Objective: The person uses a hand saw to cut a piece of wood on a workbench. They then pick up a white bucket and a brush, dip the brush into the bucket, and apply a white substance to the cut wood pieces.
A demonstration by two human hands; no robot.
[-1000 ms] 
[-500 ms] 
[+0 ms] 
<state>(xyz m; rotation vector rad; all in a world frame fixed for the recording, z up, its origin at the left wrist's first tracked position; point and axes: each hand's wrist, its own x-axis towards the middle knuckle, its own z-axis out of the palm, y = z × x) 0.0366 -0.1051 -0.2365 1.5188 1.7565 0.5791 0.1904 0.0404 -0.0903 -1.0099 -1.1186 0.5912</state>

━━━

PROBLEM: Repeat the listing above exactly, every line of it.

EXERCISE ANSWER:
Objective: The person uses a hand saw to cut a piece of wood on a workbench. They then pick up a white bucket and a brush, dip the brush into the bucket, and apply a white substance to the cut wood pieces.
A demonstration by two human hands; no robot.
[-1000 ms] 
[-500 ms] 
[+0 ms] 
<state>(xyz m; rotation vector rad; all in a world frame fixed for the recording, z up, its origin at the left wrist's first tracked position; point and axes: each hand's wrist, its own x-axis towards the middle knuckle, its own z-axis out of the palm, y = z × x) 0.0366 -0.1051 -0.2365 1.5188 1.7565 0.5791 0.1904 0.0404 -0.0903 -1.0099 -1.1186 0.5912</state>

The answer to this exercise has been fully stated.